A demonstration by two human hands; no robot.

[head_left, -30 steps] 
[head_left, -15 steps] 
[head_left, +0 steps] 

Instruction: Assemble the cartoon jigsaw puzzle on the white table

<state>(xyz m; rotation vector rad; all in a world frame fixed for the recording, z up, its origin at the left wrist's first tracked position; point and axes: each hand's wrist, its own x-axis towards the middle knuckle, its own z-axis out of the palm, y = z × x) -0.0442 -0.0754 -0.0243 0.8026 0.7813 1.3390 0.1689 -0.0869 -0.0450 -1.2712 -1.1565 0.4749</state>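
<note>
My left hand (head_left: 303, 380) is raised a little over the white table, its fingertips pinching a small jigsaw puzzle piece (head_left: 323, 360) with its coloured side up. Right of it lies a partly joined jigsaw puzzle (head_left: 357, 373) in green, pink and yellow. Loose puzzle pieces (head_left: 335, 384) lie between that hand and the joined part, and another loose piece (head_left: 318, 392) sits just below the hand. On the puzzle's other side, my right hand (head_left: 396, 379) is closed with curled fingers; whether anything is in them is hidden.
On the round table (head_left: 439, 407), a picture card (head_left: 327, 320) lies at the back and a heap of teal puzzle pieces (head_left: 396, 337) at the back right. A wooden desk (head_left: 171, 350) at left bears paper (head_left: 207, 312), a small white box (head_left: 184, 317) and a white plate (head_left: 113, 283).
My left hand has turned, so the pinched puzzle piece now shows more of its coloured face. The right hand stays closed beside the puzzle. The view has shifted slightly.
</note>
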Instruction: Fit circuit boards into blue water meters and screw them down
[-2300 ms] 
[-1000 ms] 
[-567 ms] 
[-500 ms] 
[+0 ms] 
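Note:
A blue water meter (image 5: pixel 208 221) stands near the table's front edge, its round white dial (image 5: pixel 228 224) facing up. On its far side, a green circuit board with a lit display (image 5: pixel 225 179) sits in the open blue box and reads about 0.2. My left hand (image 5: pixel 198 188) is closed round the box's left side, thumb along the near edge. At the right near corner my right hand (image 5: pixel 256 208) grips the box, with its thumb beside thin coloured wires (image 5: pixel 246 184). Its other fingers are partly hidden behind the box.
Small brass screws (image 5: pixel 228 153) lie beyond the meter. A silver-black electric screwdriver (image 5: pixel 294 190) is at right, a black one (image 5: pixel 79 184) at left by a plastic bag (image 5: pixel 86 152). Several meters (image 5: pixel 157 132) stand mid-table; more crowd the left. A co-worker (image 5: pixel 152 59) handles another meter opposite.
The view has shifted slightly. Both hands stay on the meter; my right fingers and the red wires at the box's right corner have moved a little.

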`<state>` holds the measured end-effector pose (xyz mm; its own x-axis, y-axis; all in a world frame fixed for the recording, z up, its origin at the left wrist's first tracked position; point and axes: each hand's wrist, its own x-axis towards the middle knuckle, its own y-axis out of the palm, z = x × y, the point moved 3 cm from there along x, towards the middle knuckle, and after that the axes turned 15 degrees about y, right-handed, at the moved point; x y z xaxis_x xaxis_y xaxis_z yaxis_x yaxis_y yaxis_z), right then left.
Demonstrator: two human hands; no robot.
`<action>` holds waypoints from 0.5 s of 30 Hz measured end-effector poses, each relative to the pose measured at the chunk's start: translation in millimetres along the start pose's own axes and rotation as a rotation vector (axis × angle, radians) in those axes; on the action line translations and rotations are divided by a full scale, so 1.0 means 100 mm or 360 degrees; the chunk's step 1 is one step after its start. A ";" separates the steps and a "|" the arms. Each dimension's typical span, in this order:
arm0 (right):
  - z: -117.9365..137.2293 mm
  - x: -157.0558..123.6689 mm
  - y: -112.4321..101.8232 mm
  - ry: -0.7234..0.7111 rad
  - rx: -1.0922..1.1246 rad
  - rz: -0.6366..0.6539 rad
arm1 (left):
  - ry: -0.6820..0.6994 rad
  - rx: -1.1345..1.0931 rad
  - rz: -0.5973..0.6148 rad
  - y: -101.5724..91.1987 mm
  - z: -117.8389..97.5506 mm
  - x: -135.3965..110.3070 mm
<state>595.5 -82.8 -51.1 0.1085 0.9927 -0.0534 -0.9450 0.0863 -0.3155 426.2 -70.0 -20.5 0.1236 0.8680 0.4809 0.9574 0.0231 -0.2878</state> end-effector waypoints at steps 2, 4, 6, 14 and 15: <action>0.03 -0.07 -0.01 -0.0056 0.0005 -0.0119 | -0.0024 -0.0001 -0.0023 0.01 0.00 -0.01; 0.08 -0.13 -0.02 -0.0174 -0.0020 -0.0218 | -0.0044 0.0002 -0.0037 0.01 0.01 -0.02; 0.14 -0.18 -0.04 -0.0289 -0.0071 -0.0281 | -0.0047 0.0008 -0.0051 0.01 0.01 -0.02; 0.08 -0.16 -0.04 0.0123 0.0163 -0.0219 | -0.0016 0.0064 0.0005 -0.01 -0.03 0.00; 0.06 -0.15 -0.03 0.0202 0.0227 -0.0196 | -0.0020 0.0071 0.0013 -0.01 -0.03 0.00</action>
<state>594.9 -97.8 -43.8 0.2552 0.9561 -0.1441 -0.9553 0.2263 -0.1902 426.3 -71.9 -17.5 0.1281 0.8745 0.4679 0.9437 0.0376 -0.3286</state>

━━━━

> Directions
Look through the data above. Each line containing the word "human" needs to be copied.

> Reply to the task
A demonstration by two human hands; no robot.
Demonstrator: two human hands; no robot.

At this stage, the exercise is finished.